Dos títulos inequívocamente de cine porno que no dejan duda sobre la tema que tratan ambas cintas.
La primera, que supongo todos conoceréis no tiene una trama muy complicada. El protagonista y su banda de forajidos recorren la geografía andaluza en la época de la Guerra de la Independencia Española poniéndole las cosas difíciles a los franceses y a la Guardia Civil, huyendo de estos después de acabar una buena faena.
El grupo de bandoleros va visitando los pueblos y asaltando diligencias enseñando a las mujeres lo que se puede hacer con un buen trabuco.
Podríamos decir que el argumento es una mezcla entre “El equipo X” y “Robin Cock”.
Crítica: Lenta en algunas ocasiones, el director parece confiar demasiado en las enormes aptitudes del protagonista dejando en segundo plano la interpretación de las pueblerinas que, obviamente, sufren una enorme presión en diferentes momentos de la película.
Excelente la fotografía, inolvidable la orgía de trabucazos entre los bandoleros y un grupo de soldados francesas bajo los olivos de la Sierra de Cazorla.
En el caso de la segunda, la trama es algo más complicada.
Jaime Astalarga -un apellido que vale un imperio- es un reputado maestro del arte de la esgrima que se gana la vida enseñando a jovencitas lo bien que usa su espada. Las jovencitas, entre mandobles, fintas y estocadas acaban abatidas tras el duro aprendizaje al que las somete, eso si, siempre con ganas de repetir.

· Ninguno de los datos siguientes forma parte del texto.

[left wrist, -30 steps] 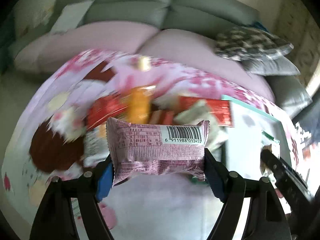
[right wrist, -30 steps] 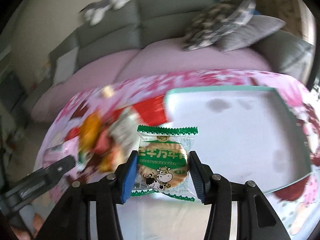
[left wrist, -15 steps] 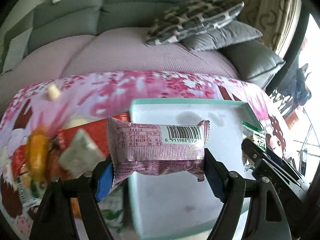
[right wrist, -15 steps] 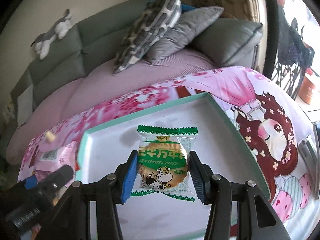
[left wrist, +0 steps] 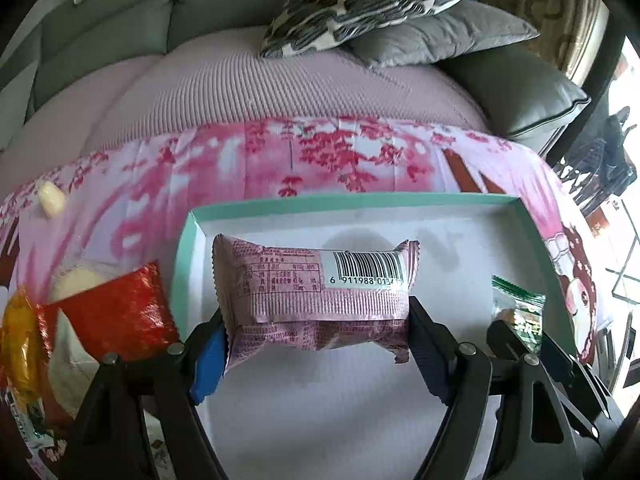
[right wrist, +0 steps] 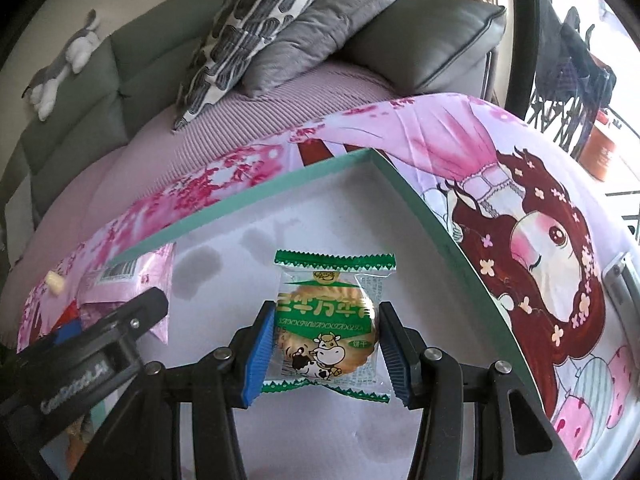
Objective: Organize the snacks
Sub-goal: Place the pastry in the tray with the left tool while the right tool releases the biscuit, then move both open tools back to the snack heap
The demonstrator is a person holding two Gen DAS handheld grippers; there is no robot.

A pesar de tratarse de un hombre maduro, su estupenda forma física le permite manejar su espada mañana y noche y contentar a sus discípulas en todo momento, hasta que entra en escena Adela del Melonero. La cual con sus dos enormes atributos superiores, por los que probablemente se haya ganado el apellido, y su experimentado juego de muñecas, encandila al maestro y absorbe todo su tiempo y energía.
Pero poco a poco se va descubriendo que Adela está envuelta en un oscuro misterio. Los encuentros con Don Jaime son siempre en la penumbra y sus precisos y sinuosos movimientos llevan a que el maestro acabe dando siempre la estocada por detrás.
Al final se aclara el engaño, Adela del Melonero se llamaba antes Fulgencio Spaguetini y cuando nuestro héroe, medio hipnotizado por el melonar, menos se lo esperaba, este trata de clavarle el spaguetini por la espalda, por suerte, en el último momento el maestro se percata de la estocada a traición y logra esquivarla asestando un “tajo bajo” a su contrincante y logrando así salvar su honor.
Después de tan traumática experiencia Don Jaime de Astalarga volvió a impartir clases con su espada, eso si, siempre con la luz encendida.
Crítica: Muy trabajada la coreografía de los combates con espada, acción trepidante que combina planos generales con primeros planos de manera muy acertada.
Final poco creíble, si el tío era un experto en el tema como se deja negar tan fácilmente.